PT PLN (Persero) sedang mempersiapkan rantai pasok untuk kebutuhan hidrogen hijau di masa depan sebagai bahan bakar alternatif bagi kendaraan ramah lingkungan. Langkah ini diambil sebagai bagian dari upaya perusahaan untuk mencapai Net Zero Emissions (NZE) pada tahun 2060.
Edwin Nugraha Putra, Direktur Utama PLN Indonesia Power, menjelaskan bahwa baru-baru ini PLN meresmikan 21 unit Green Hydrogen Plant (GHP) yang tersebar di seluruh Indonesia di PLTGU Tanjung Priok. Pada bulan Oktober lalu, PLN juga meresmikan GHP pertama di Indonesia di PLTGU Muara Karang.
Menurut Edwin, dengan adanya 21 unit GHP ini, PLN sekarang dapat memproduksi 199 ton hidrogen hijau per tahun, meningkat dari sebelumnya hanya 51 ton hidrogen per tahun. Hidrogen hijau yang dihasilkan dapat mencukupi untuk mengoperasikan 424 mobil selama setahun.
Dari total produksi hidrogen hijau tersebut, sebanyak 75 ton per tahun digunakan untuk kebutuhan operasional pembangkit (pendingin generator). Sementara itu, 124 ton sisanya dapat digunakan untuk berbagai keperluan, termasuk untuk kendaraan.
Edwin menjelaskan, “Misalnya, kita memproduksi 10, tetapi hanya 3 yang digunakan untuk kebutuhan pembangkit. Sisanya dapat kita manfaatkan untuk mengisi Hydrogen Refuelling Station atau stasiun pengisian ulang hidrogen.”
Dukungan Pembangkit Listrik dan Kendaraan Ramah Lingkungan Menuju Net Zero Emissions 2060
Lebih lanjut, Edwin menyebutkan bahwa GHP milik PLN diproduksi menggunakan sumber daya dari pembangkit listrik tenaga surya (PLTS) di area pembangkit. Selain itu, hidrogen hijau juga menggunakan Renewable Energy Certificate (REC) dari beberapa pembangkit EBT di Indonesia.

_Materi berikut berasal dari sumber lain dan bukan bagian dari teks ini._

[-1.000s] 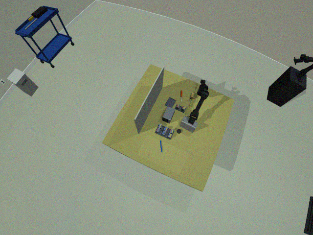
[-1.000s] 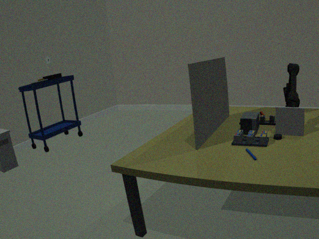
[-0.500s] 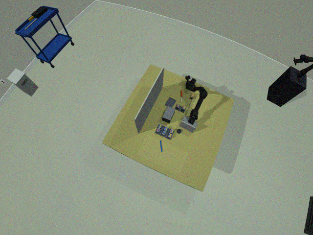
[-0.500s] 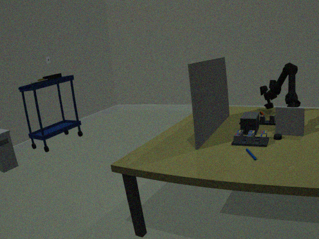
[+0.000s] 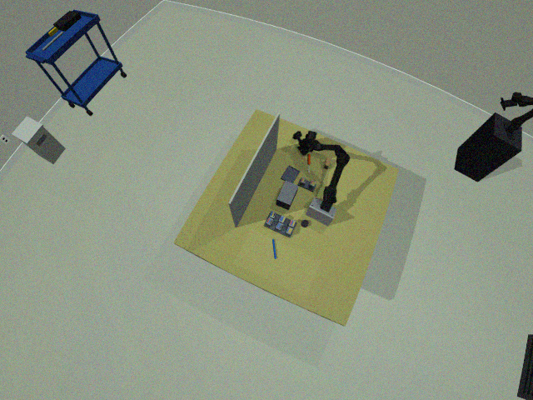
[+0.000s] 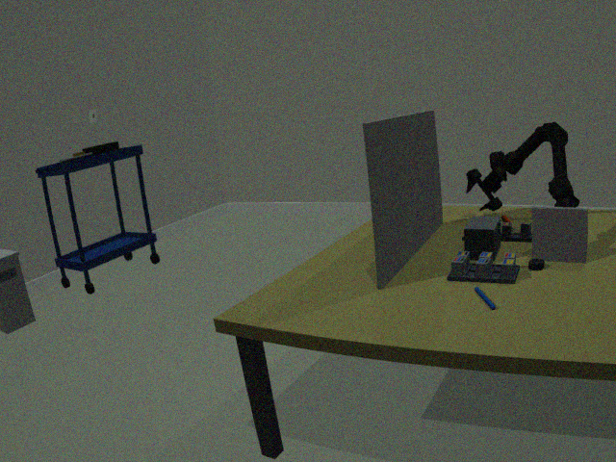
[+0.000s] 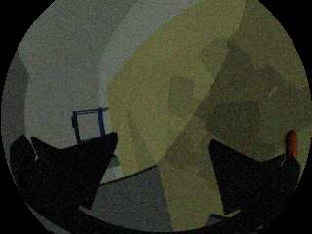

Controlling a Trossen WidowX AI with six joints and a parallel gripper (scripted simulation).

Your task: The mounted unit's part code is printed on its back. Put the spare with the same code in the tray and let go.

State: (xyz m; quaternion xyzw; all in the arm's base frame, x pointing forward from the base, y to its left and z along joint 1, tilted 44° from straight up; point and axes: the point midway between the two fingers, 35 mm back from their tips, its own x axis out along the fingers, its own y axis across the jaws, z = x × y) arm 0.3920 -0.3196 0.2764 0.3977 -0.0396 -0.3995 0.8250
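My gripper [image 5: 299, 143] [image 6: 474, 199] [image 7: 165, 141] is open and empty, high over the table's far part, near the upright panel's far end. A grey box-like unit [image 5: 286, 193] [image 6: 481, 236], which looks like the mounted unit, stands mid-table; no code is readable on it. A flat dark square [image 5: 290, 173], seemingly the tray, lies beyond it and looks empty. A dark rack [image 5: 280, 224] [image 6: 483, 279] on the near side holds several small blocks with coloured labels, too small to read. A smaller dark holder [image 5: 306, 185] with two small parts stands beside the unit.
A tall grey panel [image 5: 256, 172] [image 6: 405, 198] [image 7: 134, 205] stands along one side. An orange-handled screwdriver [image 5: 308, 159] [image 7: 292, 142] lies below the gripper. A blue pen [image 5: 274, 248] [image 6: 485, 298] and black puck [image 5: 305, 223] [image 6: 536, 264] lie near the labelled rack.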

“Dengan demikian, kita bisa mengklaim bahwa 21 lokasi ini 100% memproduksi hidrogen hijau,” tambahnya.
Dalam strategi jangka pendek, PLN berencana untuk membangun Hydrogen Refuelling Station di Senayan, Jakarta. “Insya Allah, pada bulan Januari, 1 Hydrogen Refuelling Station (HRS) akan beroperasi di Senayan,” kata Edwin.
Sebagai langkah selanjutnya, PLN berencana agar pembangkit listrik perusahaan di berbagai lokasi juga dapat berkontribusi dalam produksi hidrogen hijau. Sebagai contoh, PLTU batu bara di Sulawesi dapat menghasilkan hidrogen yang dikombinasikan dengan PLTS dan Renewable Energy Certificate (REC) untuk memproduksi hidrogen hijau.
“Ada beberapa lokasi seperti itu, seperti di Sulawesi ada PLTU batu bara, juga PLTGU-PLTGU di seluruh Indonesia. Ini memungkinkan kita untuk tidak hanya membangun di Jawa atau Sumatera, tetapi juga di Kalimantan dan Sulawesi,” ujar Edwin.
Dengan 21 unit GHP yang telah diresmikan, PT PLN berhasil meningkatkan produksi hidrogen hijau menjadi 199 ton per tahun, menggandakan dari sebelumnya hanya 51 ton. Hidrogen ini tidak hanya memenuhi kebutuhan operasional pembangkit, tetapi juga digunakan untuk menggerakkan kendaraan, mempercepat langkah menuju transportasi berkelanjutan.
Sebagai langkah strategis berikutnya, PLN berencana membangun Hydrogen Refuelling Station (HRS) di Senayan, Jakarta, yang diharapkan beroperasi pada bulan Januari mendatang. Dengan demikian, PLN membuka peluang bagi pembangkit listrik di seluruh Indonesia untuk turut serta dalam produksi hidrogen hijau, mendukung visi bersama menciptakan masa depan energi yang lebih bersih dan berkelanjutan.